During the breeding season, the female boa constrictor emits pheromones from her cloaca to attract males, which may then wrestle to select one to breed with her. During breeding, the male curls his tail around the female's and the hemipenes (or male reproductive organs) are inserted. Copulation can last from a few minutes to several hours and may occur several times over a period of a few weeks. After this period, ovulation may not occur immediately, but the female can hold the sperm inside her for up to one year. When the female ovulates, a midbody swell can be noticed that appears similar to the snake having eaten a large meal. The female then sheds two to three weeks after ovulation, in what is known as a post-ovulation shed which lasts another 2–3 weeks, which is longer than a normal shed. The gestation period, which is counted from the postovulation shed, is around 100–120 days. The female then gives birth to young that average 15–20 inch in length. The litter size varies between females but can be between 10 and 65 young, with an average of 25, although some of the young may be stillborn or unfertilized eggs known as "slugs". The young are independent at birth and grow rapidly for the first few years, shedding regularly (once every one to two months). At 3–4 years, boa constrictors become sexually mature and reach the adult size of 6–10 ft, although they continue to grow at a slow rate for the rest of their lives. At this point, they shed less frequently, about every 2–4 months.

==Captivity==
Though still exported from South America in significant numbers, they are widely bred in captivity. Captive life expectancy is 20 to 30 years, with rare accounts of over 40 years. The greatest reliable age recorded for a boa constrictor in captivity is 40 years, 3 months, and 14 days. This boa constrictor was named Popeye and died in the Philadelphia Zoo, Pennsylvania, on April 15, 1977.

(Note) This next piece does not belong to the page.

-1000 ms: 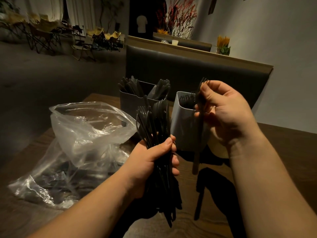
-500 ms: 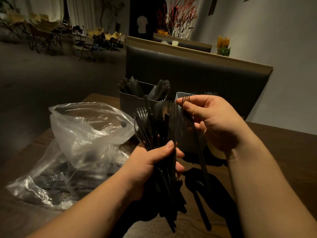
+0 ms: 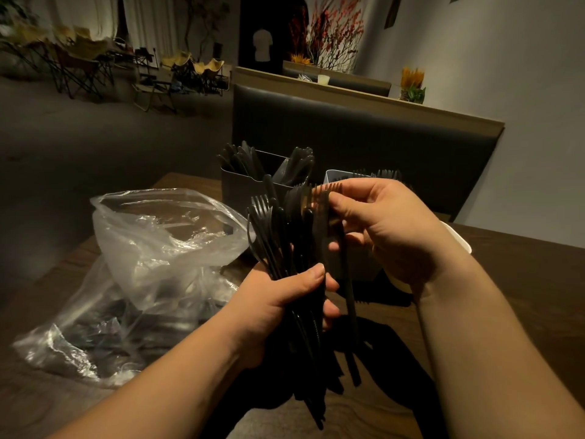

Up to 41.5% of captive boas test positive for eosinophilic inclusion bodies.

==Economic significance==
Boa constrictors are very popular within the exotic pet trade and have been both captured in the wild and bred in captivity. Today, most captive boa constrictors are captive-bred, but between 1977 and 1983, 113,000 live boa constrictors were imported into the United States. These huge numbers of wild-caught snakes have put considerable pressure on some wild populations. Boa constrictors have also been hunted for their meat and skins, and are a common sight at markets within their geographic range. After the reticulated python, boa constrictors are the snake most commonly killed for snakeskin products, such as shoes, bags, and other items of clothing. In some areas, they have an important role in regulating the opossum populations, preventing the potential transmission of leishmaniasis to humans.

==Conservation==
All boa constrictors fall under CITES and are listed under CITES Appendix II, except B. c. occidentalis, which is listed in CITES Appendix I.

In some regions, boa constrictor numbers have been severely hit by predation from humans and other animals and over-collection for the exotic pet and snakeskin trades. Most populations, though, are not under threat of immediate extinction; thus, they are within Appendix II rather than Appendix I.